The analysis of the information obtained about ED or inpatient readmission within 30 days of surgery uncovered new opportunities to intervene more effectively and improve the safety of patients. For example, the safety committee learned:

  • 47 percent (111) of patients returned within seven days of their procedure, indicating that improvements could be made in the discharge instructions and educational opportunities at discharge and/or earlier follow up with these patients after their procedures to avoid the need for readmission.
  • Multiple returns to the ED or clinic may indicate continuity of care issues or concerns not being resolved during the initial readmit or clinic visit.
  • There is a potential opportunity to more effectively manage chronic conditions that seemed to flare up following a procedure.
  • Patients returning from a skilled nursing facility due to inadequate care highlighted the need for better communication and transitions of care.

The investigation into patients with a PTT >130 after heparin reinforced the need for consistent documentation of elevated PTT and IV heparin rate changes. Inconsistencies in the documentation were problematic in that they failed to support good communication among caregivers in addition to making the use of triggers less effective in identifying patients who were at risk of harm or being harmed.

RESULTS

The Allina Health patient safety committee determined that the use of analytics and triggers improved patient safety reporting and surveillance, leading to the identification of more actual and potential patient safety events, as well as possible contributing factors. Allina Health’s patient safety improvement efforts have revealed the following:

  • Safety huddles are effective in building accountability and a strong safety culture, encouraging employees to speak up about potential problems.
  • The trigger tool successfully identified more safety events than were identified by voluntary reporting.
  • Investigating the events uncovered opportunities for improvement, enabling the organization to better understand its performance, and adjust documentation in the EMR to portray a more complete picture of the patient.
  • Standardizing documentation further improved the identification of safety events and near misses, which in turn identified more causes and interventions to use to avoid future safety events, most notably the elimination of unwarranted clinical variation.
  • The analytics application has provided the ability to organize data by multiple factors such as severity, location, and harm type, which could not be done before.
  • The committee also gained a systemwide view of performance with standardized definitions, and up-to-date information much closer to real-time data than what was previously available.
“The ability to predict patient harm events by identifying patients at highest risk will allow us to move resources from reacting to safety events to preventing them.”
– Robert Quickel, MD, FACS
Vice President, Surgery and Procedural Care
Allina Health

WHAT’S NEXT

When the pilot teams shared their findings on using the analytics application and triggers with the Allina Health patient safety committee, the committee decided to expand the concept of safety huddles and use them in a tiered system from the frontline through middle management and up through the organization.

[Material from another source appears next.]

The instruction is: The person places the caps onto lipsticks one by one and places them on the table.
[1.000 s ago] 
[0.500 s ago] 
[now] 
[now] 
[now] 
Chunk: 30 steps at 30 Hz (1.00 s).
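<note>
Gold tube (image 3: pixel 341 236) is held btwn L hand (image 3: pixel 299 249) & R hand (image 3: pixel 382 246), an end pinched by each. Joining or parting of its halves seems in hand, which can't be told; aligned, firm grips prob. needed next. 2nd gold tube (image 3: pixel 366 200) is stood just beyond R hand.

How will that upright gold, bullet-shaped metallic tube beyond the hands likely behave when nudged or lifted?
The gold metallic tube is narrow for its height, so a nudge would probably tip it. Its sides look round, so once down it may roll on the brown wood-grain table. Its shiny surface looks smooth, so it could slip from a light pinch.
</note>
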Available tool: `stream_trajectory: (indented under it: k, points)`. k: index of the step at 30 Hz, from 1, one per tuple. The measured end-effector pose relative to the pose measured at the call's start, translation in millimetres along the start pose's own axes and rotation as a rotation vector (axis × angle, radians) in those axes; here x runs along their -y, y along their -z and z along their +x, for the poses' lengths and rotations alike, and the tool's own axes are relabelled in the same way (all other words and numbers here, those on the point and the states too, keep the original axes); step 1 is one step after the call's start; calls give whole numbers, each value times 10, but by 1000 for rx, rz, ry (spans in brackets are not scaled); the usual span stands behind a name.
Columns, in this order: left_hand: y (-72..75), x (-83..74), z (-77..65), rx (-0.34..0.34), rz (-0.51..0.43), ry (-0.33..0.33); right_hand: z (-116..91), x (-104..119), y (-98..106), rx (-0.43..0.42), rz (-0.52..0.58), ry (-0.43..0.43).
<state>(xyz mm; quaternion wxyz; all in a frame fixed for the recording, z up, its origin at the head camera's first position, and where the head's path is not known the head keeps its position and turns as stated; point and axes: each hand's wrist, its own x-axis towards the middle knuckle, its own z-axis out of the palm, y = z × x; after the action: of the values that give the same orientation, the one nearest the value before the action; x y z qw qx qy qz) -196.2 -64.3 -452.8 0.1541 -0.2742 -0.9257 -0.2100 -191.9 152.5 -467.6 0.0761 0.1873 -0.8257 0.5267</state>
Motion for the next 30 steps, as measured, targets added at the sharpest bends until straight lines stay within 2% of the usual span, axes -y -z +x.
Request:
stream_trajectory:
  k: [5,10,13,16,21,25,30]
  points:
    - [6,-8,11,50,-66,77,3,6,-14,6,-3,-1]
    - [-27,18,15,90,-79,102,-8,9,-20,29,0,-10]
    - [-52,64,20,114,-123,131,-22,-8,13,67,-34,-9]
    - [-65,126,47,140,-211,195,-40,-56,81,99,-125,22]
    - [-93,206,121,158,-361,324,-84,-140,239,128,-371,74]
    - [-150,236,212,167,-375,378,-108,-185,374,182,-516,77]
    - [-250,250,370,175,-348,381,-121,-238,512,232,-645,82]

It was determined that this would further strengthen the safety culture and improve communication across the organization.

While the information uncovered in the pilot was used to improve the care of those three patient populations, the safety committee determined that it needed to dig deeper into additional patient safety topics to determine if the knowledge it gained from the safety event investigation could be used to improve documentation, feed predictive analytics, and be used to accurately predict safety events, thus allowing clinicians to intervene in time to prevent harm for an even greater number of patients.

REFERENCES

  1. Institute for Healthcare Improvement, National Patient Safety Foundation, & NORC at the University of Chicago. (2017). New survey finds 21 percent of Americans report personal experience with medical errors [Press Release].
  2. John Hopkins Medicine. (2016). Study suggests medical errors now third leading cause of death in the U.S. – Physicians advocate for changes in how deaths are reported to better reflect reality.